Wednesday, March 14, 2012

Before the Scarlet Dawn by Rita Gerlach

Today, CFBA introduces Before the Scarlet Dawn by Rita Gerlach.

In 1775, Hayward Morgan, a young gentleman destined to inherit his father’s estate in Derbyshire, England, captures the heart of the local vicar’s daughter, Eliza Bloome. Her dark beauty and spirited ways are not enough to win him, due to her station in life.

Circumstances throw Eliza in Hayward’s path, and they flee to America to escape the family conflicts. But as war looms, it's a temporary reprieve. Hayward joins the revolutionary forces and what follows is a struggle for survival, a test of faith, and the quest to find lasting love in an unforgiving wilderness.

In the very first chapter, a man who wants to marry our main character tells her that she’d be a spinster if not for her body (in much crasser terms). Not only was love and lust thoroughly confused right from the start, but the writing was awkward and the characters shallow.

I tried to find some good in the book, despite my irritation with both Eliza and Hayward. Eliza just ‘knows’ she ‘loves’ Hayward (didn’t even know who he was, but he’s got money to rescue her from being a governess or maid elsewhere). Throughout the rest of the book, she was a confusing character. One minute, she’s proud, spirited, and spouting off her political and spiritual opinions, and the next, she’s a meek and submissive wife.

Perhaps someone can have all of these qualities, but they didn’t make sense in Eliza. I couldn’t connect with a seemingly spoiled girl, determined to get her way, who was also the most loving and sweet wife, despite her husband’s lack of true love.

Then there’s Hayward. He sees Eliza as beneath him; yet after he turns down HER bold proposal in disgust, he’s on her doorstep in a week, asking her to run away and be married.

The questionable only gets worse once they arrive in America, with neighbor Halston’s overt flirtation in which infidelity becomes the conclusion.

Honestly, I read farther than I should have, but I couldn’t finish the book.

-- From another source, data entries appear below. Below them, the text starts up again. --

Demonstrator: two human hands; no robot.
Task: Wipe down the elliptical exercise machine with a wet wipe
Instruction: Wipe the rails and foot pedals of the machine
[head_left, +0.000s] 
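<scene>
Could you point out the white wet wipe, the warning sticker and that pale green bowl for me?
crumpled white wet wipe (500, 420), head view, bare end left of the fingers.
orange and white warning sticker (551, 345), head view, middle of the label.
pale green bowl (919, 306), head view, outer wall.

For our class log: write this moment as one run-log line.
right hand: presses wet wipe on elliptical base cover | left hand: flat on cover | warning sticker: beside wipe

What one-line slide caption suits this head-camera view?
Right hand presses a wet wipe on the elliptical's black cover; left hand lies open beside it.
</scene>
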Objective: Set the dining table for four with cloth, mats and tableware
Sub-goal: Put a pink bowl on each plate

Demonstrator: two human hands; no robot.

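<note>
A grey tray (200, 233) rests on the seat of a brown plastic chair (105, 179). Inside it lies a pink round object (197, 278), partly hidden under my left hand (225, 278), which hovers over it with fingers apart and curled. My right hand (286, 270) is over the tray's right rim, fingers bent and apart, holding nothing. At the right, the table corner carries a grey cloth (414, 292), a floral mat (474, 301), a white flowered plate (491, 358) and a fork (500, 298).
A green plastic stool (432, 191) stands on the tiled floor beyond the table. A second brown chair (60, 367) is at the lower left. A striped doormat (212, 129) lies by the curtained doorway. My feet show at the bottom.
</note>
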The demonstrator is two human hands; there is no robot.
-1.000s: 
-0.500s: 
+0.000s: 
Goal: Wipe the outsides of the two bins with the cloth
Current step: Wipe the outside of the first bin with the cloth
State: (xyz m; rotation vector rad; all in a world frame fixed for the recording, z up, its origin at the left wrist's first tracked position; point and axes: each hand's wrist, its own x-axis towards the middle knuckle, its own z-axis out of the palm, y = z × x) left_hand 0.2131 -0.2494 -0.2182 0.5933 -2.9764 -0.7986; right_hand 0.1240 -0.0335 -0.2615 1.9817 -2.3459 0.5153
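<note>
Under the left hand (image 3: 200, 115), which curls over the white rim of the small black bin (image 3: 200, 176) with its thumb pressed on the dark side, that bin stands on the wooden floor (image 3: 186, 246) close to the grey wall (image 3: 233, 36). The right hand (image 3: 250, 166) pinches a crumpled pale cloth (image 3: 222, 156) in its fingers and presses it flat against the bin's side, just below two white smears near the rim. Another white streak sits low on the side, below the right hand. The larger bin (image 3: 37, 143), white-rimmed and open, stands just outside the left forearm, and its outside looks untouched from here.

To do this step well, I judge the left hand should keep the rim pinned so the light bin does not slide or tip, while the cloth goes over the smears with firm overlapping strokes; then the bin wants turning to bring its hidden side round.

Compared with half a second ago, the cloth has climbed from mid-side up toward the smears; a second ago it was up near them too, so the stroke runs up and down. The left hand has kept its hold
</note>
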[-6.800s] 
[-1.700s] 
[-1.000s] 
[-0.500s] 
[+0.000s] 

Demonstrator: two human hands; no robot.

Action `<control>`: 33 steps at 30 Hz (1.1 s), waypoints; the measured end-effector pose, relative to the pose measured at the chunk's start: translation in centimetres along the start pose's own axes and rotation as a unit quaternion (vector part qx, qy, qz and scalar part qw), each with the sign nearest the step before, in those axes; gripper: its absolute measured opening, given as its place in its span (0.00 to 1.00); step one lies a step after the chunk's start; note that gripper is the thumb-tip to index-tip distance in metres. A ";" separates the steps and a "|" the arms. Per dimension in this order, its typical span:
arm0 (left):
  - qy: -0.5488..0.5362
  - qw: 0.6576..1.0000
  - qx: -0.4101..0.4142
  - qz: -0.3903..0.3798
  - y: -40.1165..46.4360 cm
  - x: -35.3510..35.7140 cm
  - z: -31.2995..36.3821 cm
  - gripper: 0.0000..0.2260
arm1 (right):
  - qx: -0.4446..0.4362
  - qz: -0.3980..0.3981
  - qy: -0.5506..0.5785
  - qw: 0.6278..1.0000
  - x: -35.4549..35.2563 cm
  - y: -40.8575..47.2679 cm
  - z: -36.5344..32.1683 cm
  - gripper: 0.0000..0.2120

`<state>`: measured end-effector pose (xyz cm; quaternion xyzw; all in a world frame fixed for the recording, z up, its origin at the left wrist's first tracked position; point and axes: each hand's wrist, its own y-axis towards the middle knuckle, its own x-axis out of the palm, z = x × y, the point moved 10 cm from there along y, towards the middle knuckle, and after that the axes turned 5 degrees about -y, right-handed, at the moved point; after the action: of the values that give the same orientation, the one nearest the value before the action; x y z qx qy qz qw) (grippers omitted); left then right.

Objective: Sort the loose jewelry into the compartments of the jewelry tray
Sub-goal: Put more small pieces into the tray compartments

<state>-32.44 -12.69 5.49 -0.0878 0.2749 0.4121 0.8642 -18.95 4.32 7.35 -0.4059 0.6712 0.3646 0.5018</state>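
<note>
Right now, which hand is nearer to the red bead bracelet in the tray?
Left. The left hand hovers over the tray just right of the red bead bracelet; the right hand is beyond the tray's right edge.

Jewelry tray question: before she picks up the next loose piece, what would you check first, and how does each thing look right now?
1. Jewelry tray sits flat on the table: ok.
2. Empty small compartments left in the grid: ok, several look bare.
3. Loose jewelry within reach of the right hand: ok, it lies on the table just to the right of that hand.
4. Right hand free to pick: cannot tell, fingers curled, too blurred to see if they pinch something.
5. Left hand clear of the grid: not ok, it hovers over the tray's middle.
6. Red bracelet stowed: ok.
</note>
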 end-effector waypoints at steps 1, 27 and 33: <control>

I did flip to the last chapter, and it appears that Eliza, sent back to England in anger and shame, is now going to marry (or just live with?!) the new vicar, even though Hayward and baby Darcy are still in America??! It appears to me that adultery was the favorite theme for this author.

If you’re a regular reader of my book reviews, you’ll know exactly how I felt about this book: Don’t even bother with it.

Thank you to Abingdon Press through CFBA for sending me a review copy.

Also reviewed on Amazon and Christianbook.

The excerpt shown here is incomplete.